By storing previously retrieved objects, Web caching can reduce object-retrieval delays and diminish the amount of Web traffic sent over the Internet. Web caches can reside in a client or in an intermediate network cache server. We will discuss network caching at the end of this chapter. In this subsection, we restrict our attention to client caching.
Although Web caching can reduce user-perceived response times, it introduces a new problem – a copy of an object residing in the cache may be stale. In other words, the object housed in the Web server may have been modified since the copy was cached at the client. Fortunately, HTTP has a mechanism that allows the client to employ caching while still ensuring that all objects passed to the browser are up-to-date. This mechanism is called the conditional GET. An HTTP request message is a so-called conditional GET message if (i) the request message uses the GET method and (ii) the request message includes an If-Modified-Since:header line.

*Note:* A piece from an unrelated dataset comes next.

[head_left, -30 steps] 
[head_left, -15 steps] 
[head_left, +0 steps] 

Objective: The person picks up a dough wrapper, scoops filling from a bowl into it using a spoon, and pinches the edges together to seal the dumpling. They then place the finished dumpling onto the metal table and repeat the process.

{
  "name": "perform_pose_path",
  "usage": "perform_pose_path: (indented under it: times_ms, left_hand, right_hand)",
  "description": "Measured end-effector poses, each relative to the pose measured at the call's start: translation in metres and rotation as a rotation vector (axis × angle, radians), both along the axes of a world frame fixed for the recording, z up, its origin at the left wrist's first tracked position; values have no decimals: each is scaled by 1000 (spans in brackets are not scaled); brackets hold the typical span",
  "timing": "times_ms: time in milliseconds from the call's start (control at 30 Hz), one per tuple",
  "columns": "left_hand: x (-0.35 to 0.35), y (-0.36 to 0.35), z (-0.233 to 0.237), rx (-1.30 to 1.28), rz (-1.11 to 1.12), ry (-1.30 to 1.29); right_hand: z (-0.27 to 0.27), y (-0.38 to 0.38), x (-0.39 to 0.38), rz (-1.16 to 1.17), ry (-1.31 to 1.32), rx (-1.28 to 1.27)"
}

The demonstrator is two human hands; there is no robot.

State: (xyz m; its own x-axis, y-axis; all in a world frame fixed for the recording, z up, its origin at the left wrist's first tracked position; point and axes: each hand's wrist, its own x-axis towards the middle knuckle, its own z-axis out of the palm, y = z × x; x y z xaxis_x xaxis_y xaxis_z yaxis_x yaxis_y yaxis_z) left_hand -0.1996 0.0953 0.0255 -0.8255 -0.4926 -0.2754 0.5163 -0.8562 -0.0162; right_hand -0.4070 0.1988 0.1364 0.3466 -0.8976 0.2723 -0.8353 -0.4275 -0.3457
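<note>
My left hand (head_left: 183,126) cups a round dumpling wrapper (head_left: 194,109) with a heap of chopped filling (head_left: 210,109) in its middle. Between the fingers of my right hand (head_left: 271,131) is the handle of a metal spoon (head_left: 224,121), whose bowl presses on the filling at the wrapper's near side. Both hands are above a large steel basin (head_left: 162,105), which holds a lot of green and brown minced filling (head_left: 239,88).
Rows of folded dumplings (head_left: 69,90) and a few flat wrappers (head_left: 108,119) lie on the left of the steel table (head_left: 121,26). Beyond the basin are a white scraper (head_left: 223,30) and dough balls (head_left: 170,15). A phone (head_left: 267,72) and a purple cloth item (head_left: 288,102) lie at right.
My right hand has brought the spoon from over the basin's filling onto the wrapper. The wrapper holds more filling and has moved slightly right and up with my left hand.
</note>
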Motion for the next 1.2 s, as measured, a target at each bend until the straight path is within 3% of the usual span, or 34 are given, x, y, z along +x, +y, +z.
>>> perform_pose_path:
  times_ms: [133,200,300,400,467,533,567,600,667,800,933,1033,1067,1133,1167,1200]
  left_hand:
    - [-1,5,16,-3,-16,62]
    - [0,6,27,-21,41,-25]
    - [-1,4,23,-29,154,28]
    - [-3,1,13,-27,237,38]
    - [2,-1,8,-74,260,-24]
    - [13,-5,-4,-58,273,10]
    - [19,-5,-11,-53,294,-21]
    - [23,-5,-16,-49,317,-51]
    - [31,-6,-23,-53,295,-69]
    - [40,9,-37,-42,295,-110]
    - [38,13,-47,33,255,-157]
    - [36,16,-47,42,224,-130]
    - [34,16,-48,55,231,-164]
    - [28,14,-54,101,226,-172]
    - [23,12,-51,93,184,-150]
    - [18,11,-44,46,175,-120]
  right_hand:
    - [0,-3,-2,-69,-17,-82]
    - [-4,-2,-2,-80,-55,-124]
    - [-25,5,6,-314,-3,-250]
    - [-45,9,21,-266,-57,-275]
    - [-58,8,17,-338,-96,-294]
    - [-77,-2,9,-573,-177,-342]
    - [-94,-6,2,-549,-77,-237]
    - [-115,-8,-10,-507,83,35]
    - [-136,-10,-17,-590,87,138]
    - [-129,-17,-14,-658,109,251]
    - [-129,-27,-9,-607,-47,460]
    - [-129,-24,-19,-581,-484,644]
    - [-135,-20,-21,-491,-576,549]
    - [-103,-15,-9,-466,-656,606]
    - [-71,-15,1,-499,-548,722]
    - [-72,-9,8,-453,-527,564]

To illustrate how the conditional GET operates, let's walk through an example. First, a browser requests an uncached object from some Web server:
GET /fruit/kiwi.webp HTTP/1.0
User-agent: Mozilla/4.0
Accept: text/html, image.webp, image.webp
Second, the Web server sends a response message with the object to the client:
HTTP/1.0 200 OK
Date: Wed, 12 Aug 1998 15:39:29
Server: Apache/1.3.0 (Unix)
Last-Modified: Mon, 22 Jun 1998 09:23:24
Content-Type: image.webp
data data data data data …
The client displays the object to the user but also saves the object in its local cache. Importantly, the client also caches the last-modified date along with the object. Third, one week later, the user requests the same object and the object is still in the cache. Since this object may have been modified at the Web server in the past week, the browser performs an up-to-date check by issuing conditional GET. Specifically, the browser sends
GET /fruit/kiwi.webp HTTP/1.0
User-agent: Mozilla/4.0
Accept: text/html, image.webp, image.webp
If-modified-since: Mon, 22 Jun 1998 09:23:24
Note that the value of the If-modified-since: header line is exactly equal to value of the Last-Modified: header line that was sent by the server one week ago. This conditional GET is telling the server to only send the object if the object has been modified since the specified date. Suppose the object has not been modified since 22 Jun 1998 09:23:24. Then, fourth, the Web server sends a response message to the client:
HTTP/1.0 304 Not Modified
Date: Wed, 19 Aug 1998 15:39:29
Server: Apache/1.3.0 (Unix)
(empty entity body)
We see that in response to the conditional GET, the Web server still sends a response message, but it doesn't bother to include the requested object in the response message. Including the requested object would only waste bandwidth and increase user perceived response time, particularly if the object is large (such as a high resolution image). Note that this last response message has in the status line 304 Not Modified, which tells the client that it can go ahead and use its cached copy of the object.